Across the listing below, state how many lines hold the string "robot"; write nothing but that number.
Records shown: Begin
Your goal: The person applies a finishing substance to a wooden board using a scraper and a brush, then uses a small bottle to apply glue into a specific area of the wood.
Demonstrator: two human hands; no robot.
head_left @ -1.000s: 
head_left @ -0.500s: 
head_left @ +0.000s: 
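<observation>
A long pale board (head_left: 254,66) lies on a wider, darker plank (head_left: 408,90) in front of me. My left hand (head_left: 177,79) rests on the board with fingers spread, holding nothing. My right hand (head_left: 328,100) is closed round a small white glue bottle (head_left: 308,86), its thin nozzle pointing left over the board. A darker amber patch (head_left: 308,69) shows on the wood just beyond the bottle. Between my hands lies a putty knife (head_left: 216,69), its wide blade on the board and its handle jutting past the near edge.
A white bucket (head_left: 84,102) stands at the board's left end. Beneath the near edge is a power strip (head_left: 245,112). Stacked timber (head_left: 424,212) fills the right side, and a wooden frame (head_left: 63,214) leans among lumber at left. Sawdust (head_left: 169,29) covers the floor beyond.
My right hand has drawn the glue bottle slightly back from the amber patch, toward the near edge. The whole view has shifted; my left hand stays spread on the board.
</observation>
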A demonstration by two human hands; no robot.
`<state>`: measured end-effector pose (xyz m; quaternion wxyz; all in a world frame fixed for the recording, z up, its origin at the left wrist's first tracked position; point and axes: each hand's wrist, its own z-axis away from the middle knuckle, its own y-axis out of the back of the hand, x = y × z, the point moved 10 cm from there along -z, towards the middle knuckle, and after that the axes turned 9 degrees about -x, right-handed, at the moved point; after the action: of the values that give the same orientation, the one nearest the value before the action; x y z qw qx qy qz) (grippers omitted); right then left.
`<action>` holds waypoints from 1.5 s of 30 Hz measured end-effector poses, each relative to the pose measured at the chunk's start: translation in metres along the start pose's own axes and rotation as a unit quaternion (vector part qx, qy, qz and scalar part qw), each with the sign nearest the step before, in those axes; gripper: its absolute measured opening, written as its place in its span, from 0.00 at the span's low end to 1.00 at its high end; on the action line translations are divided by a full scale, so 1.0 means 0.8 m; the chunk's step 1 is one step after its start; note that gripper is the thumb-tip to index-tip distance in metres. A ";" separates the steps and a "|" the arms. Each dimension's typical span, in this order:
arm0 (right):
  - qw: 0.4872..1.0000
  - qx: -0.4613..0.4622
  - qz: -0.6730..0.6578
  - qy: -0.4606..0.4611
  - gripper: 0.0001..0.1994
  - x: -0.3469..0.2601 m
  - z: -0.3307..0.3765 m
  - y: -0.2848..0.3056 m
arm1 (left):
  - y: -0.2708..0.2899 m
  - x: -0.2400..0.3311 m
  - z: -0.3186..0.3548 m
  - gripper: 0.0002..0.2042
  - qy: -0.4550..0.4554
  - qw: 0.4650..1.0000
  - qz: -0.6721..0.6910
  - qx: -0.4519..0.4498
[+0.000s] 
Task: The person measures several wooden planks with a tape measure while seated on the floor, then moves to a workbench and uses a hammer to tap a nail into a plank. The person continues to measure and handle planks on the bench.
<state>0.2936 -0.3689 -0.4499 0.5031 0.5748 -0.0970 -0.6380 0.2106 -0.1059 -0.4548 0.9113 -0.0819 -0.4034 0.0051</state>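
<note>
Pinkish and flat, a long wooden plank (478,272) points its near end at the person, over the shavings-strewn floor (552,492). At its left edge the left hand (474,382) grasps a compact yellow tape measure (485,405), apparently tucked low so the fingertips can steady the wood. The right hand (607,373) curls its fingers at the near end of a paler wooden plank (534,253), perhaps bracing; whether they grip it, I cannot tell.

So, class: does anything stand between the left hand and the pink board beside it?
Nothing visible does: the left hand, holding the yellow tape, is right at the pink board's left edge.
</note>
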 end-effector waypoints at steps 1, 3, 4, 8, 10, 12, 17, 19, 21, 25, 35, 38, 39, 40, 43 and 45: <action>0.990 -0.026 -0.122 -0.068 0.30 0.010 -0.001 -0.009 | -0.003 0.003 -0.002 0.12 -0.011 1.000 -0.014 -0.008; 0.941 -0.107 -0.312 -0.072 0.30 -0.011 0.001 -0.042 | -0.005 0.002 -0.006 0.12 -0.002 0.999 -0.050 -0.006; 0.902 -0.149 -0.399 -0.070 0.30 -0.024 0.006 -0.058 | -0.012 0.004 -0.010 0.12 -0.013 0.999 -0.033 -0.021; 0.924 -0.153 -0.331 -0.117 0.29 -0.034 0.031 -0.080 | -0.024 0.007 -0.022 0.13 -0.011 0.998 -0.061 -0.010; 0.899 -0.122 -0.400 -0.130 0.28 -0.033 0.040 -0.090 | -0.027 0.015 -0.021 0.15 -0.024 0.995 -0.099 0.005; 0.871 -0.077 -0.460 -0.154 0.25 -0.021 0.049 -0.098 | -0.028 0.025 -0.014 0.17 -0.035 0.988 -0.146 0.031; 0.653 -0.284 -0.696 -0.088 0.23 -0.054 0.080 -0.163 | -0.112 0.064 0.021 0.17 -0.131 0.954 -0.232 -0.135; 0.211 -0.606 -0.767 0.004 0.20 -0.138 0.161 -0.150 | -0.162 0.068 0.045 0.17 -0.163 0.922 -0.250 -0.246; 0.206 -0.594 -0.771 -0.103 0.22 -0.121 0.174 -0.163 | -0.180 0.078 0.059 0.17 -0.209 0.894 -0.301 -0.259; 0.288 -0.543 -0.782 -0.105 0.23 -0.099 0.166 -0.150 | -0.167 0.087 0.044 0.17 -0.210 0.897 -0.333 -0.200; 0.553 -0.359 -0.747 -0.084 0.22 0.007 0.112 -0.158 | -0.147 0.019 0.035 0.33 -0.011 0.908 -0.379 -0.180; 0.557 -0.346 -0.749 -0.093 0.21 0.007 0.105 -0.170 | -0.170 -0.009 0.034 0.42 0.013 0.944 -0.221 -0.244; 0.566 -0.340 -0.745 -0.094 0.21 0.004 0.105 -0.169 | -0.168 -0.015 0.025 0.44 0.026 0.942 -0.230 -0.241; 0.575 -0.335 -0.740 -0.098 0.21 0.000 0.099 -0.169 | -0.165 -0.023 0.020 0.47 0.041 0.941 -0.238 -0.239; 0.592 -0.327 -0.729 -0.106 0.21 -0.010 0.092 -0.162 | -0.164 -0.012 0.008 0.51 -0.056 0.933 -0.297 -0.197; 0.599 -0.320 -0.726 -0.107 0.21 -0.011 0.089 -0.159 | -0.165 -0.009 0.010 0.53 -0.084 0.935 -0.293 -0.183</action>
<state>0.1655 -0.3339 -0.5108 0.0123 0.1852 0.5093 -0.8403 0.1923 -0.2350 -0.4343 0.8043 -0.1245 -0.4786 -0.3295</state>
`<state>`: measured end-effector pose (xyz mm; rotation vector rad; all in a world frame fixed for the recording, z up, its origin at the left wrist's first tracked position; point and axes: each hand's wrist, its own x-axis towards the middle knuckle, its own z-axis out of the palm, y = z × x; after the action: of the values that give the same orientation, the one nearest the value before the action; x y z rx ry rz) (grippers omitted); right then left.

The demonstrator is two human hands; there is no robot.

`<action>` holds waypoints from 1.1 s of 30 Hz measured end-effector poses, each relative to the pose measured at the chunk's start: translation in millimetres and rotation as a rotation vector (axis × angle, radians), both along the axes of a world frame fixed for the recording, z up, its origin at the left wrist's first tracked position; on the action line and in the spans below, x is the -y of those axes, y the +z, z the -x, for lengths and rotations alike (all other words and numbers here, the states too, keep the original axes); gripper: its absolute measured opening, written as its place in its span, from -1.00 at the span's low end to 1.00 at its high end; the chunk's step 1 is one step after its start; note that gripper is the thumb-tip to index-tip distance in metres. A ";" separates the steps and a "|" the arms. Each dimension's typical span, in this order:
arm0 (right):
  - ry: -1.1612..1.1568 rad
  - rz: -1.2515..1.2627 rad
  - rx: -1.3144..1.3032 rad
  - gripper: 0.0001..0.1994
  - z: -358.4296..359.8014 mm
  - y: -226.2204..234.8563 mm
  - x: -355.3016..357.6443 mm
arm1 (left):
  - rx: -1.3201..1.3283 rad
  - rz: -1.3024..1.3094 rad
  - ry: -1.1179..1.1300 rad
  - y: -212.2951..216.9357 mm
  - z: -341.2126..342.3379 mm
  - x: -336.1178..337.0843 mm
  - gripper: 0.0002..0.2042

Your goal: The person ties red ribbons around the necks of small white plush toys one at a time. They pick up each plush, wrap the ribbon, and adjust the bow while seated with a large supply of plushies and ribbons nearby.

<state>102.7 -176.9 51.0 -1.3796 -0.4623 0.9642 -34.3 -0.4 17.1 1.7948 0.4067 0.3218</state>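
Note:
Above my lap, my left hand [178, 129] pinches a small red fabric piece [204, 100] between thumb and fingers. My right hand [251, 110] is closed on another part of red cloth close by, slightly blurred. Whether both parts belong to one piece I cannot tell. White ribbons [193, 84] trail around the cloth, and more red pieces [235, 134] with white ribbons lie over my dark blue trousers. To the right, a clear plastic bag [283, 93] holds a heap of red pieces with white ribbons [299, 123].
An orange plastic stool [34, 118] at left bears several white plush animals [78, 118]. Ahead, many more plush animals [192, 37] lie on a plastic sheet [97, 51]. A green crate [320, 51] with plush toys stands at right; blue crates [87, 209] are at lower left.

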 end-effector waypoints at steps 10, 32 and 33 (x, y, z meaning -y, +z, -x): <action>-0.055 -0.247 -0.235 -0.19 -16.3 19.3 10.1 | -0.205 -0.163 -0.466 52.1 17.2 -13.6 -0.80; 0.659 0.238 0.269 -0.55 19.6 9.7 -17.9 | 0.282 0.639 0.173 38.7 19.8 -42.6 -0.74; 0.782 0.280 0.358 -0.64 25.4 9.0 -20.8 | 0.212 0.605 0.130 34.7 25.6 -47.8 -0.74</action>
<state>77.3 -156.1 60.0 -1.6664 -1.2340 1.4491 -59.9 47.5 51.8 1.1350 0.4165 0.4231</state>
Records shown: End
Response area: 3